### Exercise description
Would you reproduce exactly the lines below from the one holding "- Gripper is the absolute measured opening" through the one holding "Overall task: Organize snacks", inclusive, and no others?

── Raw data

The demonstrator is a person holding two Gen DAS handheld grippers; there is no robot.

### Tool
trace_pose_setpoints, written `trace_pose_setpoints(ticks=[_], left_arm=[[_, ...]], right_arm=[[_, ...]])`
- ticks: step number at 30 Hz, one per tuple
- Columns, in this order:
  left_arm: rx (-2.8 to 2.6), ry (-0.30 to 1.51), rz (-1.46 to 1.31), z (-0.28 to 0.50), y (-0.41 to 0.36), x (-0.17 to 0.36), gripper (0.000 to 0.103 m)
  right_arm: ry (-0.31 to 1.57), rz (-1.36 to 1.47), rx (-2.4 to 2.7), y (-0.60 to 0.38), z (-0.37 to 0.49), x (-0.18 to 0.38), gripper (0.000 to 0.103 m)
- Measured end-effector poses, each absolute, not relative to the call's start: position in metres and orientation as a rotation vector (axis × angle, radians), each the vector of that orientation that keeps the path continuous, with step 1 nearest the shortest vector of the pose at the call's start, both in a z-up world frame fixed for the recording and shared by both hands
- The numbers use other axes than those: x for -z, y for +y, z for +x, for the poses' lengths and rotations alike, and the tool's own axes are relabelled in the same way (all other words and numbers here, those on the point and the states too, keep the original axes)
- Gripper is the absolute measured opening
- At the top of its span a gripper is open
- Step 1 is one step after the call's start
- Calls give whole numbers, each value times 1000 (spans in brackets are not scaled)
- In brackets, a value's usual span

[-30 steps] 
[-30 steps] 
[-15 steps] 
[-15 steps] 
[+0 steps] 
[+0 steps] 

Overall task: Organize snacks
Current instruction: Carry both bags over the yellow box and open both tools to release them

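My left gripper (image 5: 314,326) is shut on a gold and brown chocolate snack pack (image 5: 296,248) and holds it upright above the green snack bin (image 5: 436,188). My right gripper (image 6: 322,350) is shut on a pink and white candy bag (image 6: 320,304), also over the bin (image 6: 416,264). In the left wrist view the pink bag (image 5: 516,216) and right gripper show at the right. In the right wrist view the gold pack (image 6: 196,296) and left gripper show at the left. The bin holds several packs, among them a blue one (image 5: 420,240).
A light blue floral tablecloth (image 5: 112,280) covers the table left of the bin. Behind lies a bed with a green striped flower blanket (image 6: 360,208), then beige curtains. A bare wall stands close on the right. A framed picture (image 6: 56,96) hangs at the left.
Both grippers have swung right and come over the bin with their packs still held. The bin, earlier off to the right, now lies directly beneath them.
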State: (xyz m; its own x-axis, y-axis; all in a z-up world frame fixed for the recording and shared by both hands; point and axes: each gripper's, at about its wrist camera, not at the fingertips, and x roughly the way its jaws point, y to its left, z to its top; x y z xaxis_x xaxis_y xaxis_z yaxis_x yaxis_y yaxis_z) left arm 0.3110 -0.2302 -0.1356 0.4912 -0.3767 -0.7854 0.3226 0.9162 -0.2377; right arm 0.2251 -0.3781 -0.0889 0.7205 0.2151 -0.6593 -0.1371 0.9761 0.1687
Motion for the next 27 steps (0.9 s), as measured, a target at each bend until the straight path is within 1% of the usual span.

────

### Solution to the exercise
- Gripper is the absolute measured opening
- At the top of its span a gripper is open
- Step 1 is one step after the call's start
- Calls give whole numbers, each value times 1000 (spans in brackets are not scaled)
- In brackets, a value's usual span

[-30 steps] 
[-30 steps] 
[-15 steps] 
[-15 steps] 
[+0 steps] 
[+0 steps] 

Overall task: Organize snacks

With this, the answer is complete.